Observability
:::info Source
Sourced from services/identity-service/OBSERVABILITY.md in the documentation repo.
:::
Companion: 15 Observability & Telemetry · SECURITY_MODEL
Identity-service observability is critical because authentication failures are both security incidents and availability incidents. This document specifies logs, metrics, traces, dashboards, alerts, and SLOs for identity-service.
1. Logging
1.1 Log Schema (conforms to platform log_schema_version: 3)

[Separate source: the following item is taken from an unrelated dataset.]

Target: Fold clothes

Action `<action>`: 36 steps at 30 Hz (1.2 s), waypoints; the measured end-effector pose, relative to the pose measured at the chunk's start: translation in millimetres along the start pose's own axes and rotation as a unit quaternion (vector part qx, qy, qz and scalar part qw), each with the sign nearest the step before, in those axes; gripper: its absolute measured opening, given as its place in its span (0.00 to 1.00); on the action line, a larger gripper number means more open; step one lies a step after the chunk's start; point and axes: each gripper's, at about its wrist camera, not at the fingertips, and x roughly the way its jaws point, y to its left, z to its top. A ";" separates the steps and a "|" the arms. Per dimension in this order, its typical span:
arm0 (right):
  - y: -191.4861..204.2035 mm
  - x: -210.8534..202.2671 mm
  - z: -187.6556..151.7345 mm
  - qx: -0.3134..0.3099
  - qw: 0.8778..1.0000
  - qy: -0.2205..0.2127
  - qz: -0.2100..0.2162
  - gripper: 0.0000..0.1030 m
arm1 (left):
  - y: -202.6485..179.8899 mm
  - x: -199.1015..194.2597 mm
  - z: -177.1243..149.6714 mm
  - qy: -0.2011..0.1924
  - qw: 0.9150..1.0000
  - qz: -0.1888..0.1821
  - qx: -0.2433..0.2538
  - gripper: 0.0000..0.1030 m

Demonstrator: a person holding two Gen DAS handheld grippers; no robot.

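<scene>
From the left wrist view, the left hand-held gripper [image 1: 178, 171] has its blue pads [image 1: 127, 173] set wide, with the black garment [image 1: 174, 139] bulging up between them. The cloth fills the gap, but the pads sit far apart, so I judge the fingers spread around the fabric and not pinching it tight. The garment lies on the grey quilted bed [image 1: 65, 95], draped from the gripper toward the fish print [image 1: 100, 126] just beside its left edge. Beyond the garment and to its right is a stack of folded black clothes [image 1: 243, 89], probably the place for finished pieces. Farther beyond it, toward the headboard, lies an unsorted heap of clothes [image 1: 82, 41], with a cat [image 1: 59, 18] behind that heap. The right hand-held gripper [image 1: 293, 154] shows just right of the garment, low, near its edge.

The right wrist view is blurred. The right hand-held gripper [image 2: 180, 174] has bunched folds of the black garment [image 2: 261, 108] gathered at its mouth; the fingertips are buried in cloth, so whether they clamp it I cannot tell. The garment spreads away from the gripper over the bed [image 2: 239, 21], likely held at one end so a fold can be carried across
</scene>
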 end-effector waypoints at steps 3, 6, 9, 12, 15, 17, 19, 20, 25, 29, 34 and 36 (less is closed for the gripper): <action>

Every log line is structured JSON with mandatory fields:
{
"ts": "2026-04-15T10:00:00.123Z",
"level": "info",
"service": "identity-service",
"instance": "identity-7f8d-abc",
"version": "1.4.2",
"commit": "abc123",
"trace_id": "00-abc...-def...-01",
"span_id": "abc...",
"request_id": "req_01HN...",
"tenant_id": "ten_01HN...",
"actor_id_hash": "sha256:...",
"actor_role": "learner",
"route": "POST /api/v1/auth/login",
"message": "login.success",
"duration_ms": 87,
"attrs": {
"user_id_hash": "sha256:...",
"device_id": "dev_01HN...",
"mfa_used": true,
"amr": ["pwd", "totp"]
}
}
1.2 Redaction Rules
| Field | Redaction |
|---|---|
primary_email | SHA-256 hash with tenant salt → email_hash |
ip | /24 IPv4 or /48 IPv6 → ip_masked |
user_id | SHA-256 hash with tenant salt → user_id_hash |
| Password | Never logged, ever. Redacted at framework level via log processor. |
refresh_token | Redacted. First 8 chars only if logged at all. |
webauthn_credential | Redacted. |
mfa_code | Redacted. |
api_key raw value | Redacted. Prefix only. |
| User agent | Truncated to 256 chars; retained in full in audit log only |
| Stack traces | Scrubbed for potential secret strings (regex-based) |
Redaction is enforced in the shared @ghasi/telemetry logger, not by discipline.
1.3 Log Levels
| Level | Usage |
|---|---|
fatal | Unrecoverable — service shutting down |
error | Request failed due to server issue (5xx) |
warn | Suspicious activity, failed login, token reuse, etc. |
info | Successful operations, session lifecycle events |
debug | Dev only; disabled in prod |
trace | Never in prod |
1.4 Key Log Events
| Event | Level | When |
|---|---|---|
login.success | info | Successful auth |
login.failure.invalid_credentials | warn | Wrong password |
login.failure.account_locked | warn | Login attempted on locked account |
login.failure.mfa_required | info | MFA challenge issued |
login.failure.mfa_invalid | warn | Wrong MFA code |
session.revoked | info | Session ended |
session.rotation_reuse_detected | error | Security: possible token theft |
password.reset.requested | info | Reset initiated |
password.reset.completed | info | Reset finished |
device.registered | info | New device |
device.offline_cert.issued | info | Offline binding |
device.revoked | warn | Device revoked |
api_key.issued | info | API key created |
api_key.revoked | info | API key revoked |
api_key.unauthorized_use | error | Unknown or revoked key attempted |
user.locked | warn | Lockout triggered |
jwks.rotation | info | Signing key rotated |
sso.callback.failure | error | SSO validation failed |
gdpr.erasure.completed | info | User data anonymized |
2. Metrics
Standard OTel metrics exposed via /metrics (Prometheus scrape):
2.1 RED Metrics (Rate / Errors / Duration)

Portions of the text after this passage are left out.